Afinal, foi na prova de Suzuka de 2012 que o francês ganhou o apelido de “maluco da primeira volta”, cortesia de Mark Webber. Naquela ocasião, largara no quarto posto. Webber era segundo. Ao tentar ultrapassar o australiano, deu no meio da Red Bull de forma bizarra.
Quando chegou ao Japão ano passado, os acidentes em primeiras voltas não eram novidade para o francês, que fazia sua primeira temporada completa na Fórmula 1: antes da etapa japonesa ele já havia causado nada menos que sete incidentes do tipo, inclusive levando a primeira suspensão em 18 anos na categoria após o strike do GP da Bélgica.
Neste ano, o cenário é outro. A evolução de Grosjean é notável e está relacionada às mudanças feitas nos pneus a partir do GP da Alemanha, que o ajudaram, inclusive, a superar Raikkonen em cinco das últimas seis classificações. Mas também têm a ver com o trabalho feito pelo francês para minimizar seus erros.
E não era uma das missões mais difíceis. Convenhamos, Grosjean sempre demonstrou velocidade, algo destacado com os engenheiros que trabalham com ele. Seu problema parecia ser a noção de espaço. Em 2013, o francês ainda teve seus relapsos, especialmente no péssimo final de semana em Mônaco, mas nada comparável a sua temporada de estreia.

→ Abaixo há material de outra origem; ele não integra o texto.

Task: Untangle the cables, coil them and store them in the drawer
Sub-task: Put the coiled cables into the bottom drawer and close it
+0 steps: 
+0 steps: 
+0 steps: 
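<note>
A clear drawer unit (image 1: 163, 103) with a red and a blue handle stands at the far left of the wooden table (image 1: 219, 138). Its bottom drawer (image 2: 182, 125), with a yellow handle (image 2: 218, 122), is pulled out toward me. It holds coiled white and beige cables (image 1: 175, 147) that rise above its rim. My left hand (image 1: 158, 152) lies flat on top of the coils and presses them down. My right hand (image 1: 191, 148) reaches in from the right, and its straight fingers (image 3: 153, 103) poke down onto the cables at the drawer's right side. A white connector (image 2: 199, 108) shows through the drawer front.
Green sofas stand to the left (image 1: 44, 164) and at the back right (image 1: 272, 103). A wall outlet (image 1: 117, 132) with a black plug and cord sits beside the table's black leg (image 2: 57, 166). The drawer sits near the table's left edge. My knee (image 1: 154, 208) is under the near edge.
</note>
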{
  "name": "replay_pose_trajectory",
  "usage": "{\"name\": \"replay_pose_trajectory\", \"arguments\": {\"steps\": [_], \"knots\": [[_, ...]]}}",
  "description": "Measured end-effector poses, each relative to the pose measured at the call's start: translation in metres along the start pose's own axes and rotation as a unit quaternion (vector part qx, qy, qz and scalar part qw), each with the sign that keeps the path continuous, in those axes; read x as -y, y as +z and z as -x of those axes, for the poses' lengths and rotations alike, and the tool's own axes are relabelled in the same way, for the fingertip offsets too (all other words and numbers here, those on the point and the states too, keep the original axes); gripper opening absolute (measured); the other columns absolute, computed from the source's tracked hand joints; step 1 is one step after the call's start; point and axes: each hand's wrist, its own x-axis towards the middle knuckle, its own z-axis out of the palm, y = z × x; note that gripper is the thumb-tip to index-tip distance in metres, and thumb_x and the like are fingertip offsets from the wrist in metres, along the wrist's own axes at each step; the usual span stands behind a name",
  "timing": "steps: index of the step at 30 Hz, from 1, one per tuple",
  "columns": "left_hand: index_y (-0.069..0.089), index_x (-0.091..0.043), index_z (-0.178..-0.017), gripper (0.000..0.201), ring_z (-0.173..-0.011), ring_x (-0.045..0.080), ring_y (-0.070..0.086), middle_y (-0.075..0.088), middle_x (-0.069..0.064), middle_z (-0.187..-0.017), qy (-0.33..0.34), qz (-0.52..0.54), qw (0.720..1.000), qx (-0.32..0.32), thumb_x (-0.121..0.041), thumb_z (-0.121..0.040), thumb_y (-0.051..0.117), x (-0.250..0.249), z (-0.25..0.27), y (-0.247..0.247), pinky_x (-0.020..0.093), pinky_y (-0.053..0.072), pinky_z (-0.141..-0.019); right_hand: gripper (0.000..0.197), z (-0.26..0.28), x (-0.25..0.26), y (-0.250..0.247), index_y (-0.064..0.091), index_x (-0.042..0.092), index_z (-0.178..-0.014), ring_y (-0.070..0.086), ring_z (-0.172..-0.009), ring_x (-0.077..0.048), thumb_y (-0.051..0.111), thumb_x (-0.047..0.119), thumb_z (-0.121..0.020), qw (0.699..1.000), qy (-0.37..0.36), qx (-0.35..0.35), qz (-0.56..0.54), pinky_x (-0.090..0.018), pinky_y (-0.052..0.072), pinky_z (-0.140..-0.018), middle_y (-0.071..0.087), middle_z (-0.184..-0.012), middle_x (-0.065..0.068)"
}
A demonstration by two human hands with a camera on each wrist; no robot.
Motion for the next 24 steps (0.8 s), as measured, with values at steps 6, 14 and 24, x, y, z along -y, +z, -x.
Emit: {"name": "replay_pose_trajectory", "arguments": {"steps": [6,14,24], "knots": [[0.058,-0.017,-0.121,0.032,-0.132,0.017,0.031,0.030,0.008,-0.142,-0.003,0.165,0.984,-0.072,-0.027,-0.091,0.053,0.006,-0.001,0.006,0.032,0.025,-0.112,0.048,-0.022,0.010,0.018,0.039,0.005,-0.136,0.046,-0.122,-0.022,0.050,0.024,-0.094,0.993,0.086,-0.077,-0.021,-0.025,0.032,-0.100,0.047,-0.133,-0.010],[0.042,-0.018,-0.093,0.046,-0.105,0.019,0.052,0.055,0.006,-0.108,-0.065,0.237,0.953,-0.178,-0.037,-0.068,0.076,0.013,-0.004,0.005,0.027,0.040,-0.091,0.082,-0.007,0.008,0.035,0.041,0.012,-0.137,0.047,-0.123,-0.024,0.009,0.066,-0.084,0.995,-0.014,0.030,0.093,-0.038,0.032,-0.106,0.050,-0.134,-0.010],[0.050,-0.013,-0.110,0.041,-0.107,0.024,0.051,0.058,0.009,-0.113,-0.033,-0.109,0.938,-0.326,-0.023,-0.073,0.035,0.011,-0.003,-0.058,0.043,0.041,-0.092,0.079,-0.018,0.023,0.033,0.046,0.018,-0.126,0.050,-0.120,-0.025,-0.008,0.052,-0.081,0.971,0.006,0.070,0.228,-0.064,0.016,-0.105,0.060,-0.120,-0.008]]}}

Agora, é uma questão de consistência. Grosjean dá a impressão de ser um piloto que embala quando a fase é boa e trava quando as coisas começam a dar errado. Se não tem a classe de um Prost e nem apareceu como um cometa como Alesi, já fez por merecer sua primeira vitória e, se seguir com este mesmo momento positivo, tem uma equipe que já lhe conhece para complicar a vida de quem estiver a seu lado em 2014.